> Exercise directions
Please write out all the data that follows exactly, without the pictures.

> Raw data

[Start of section]

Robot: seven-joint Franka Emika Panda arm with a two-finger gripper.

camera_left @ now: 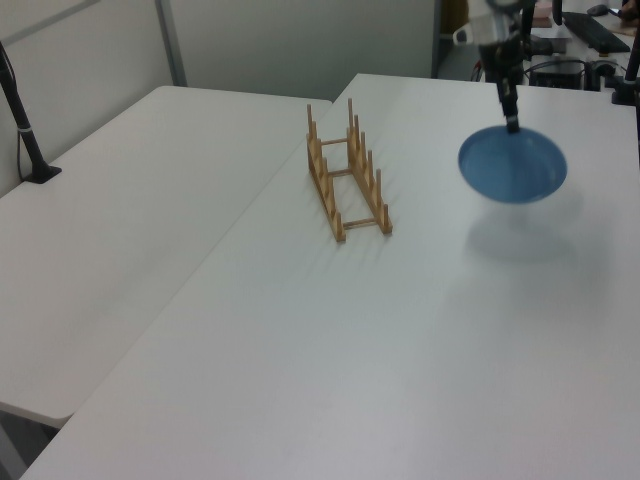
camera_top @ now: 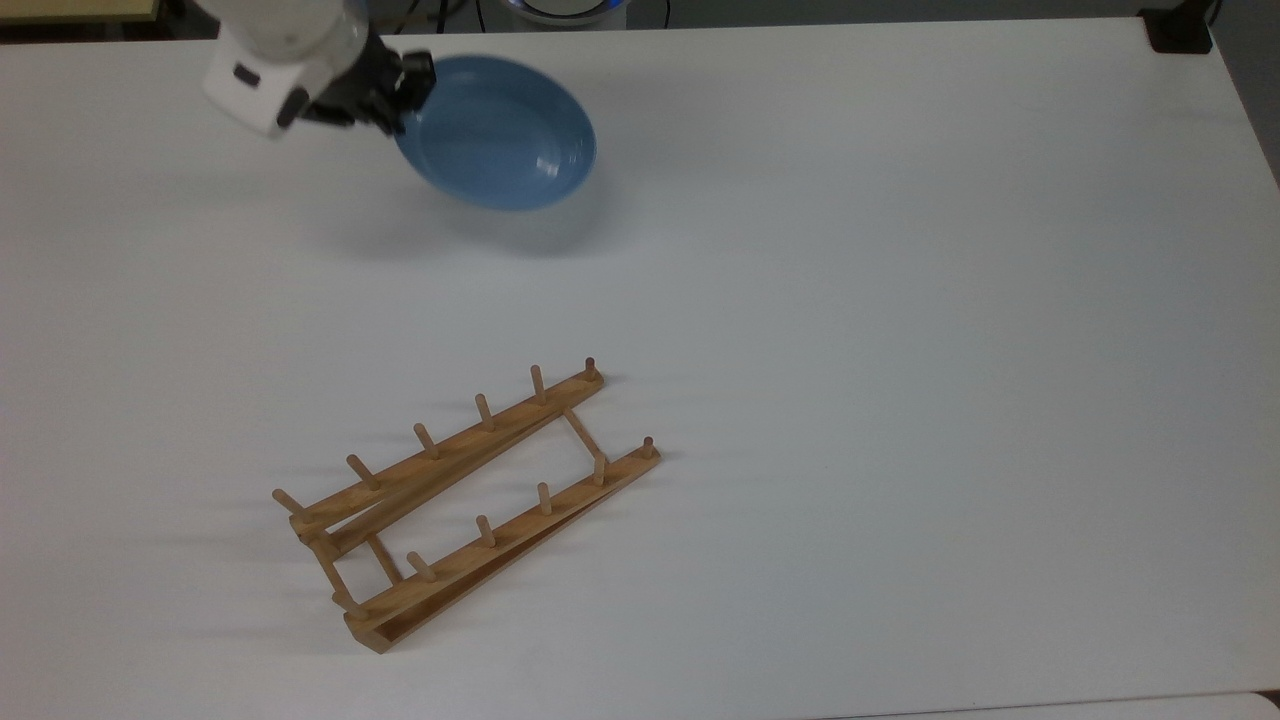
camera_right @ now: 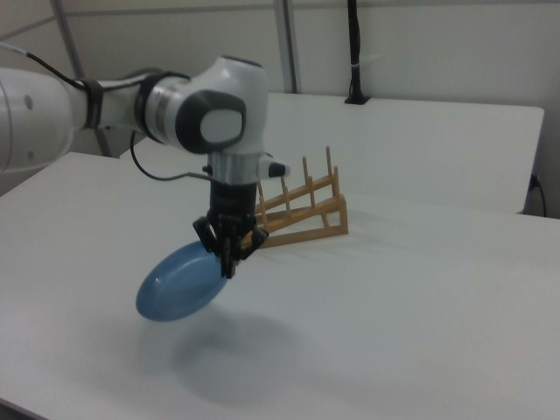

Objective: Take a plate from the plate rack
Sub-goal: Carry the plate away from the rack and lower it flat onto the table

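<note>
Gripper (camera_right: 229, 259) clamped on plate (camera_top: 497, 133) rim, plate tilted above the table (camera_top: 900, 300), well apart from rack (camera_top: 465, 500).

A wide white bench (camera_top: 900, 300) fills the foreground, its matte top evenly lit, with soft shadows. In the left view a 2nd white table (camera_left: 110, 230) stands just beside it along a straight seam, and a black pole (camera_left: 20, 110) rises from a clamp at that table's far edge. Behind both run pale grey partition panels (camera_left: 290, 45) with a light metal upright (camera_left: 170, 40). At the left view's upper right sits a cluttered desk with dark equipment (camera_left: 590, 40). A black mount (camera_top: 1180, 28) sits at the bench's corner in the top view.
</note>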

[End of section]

> Solution to this task
Robot: seven-joint Franka Emika Panda arm with a two-finger gripper.

camera_left @ now: 
camera_top @ now: 
camera_right @ now: 

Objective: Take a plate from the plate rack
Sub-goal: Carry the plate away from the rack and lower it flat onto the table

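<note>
Gripper (camera_right: 229, 259) clamped on plate (camera_top: 497, 133) rim, plate tilted above the table (camera_top: 900, 300), well apart from rack (camera_top: 465, 500).

A wide white bench (camera_top: 900, 300) fills the foreground, its matte top evenly lit, with soft shadows. In the left view a 2nd white table (camera_left: 110, 230) stands just beside it along a straight seam, and a black pole (camera_left: 20, 110) rises from a clamp at that table's far edge. Behind both run pale grey partition panels (camera_left: 290, 45) with a light metal upright (camera_left: 170, 40). At the left view's upper right sits a cluttered desk with dark equipment (camera_left: 590, 40). A black mount (camera_top: 1180, 28) sits at the bench's corner in the top view.
</note>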

No more work remains on this exercise.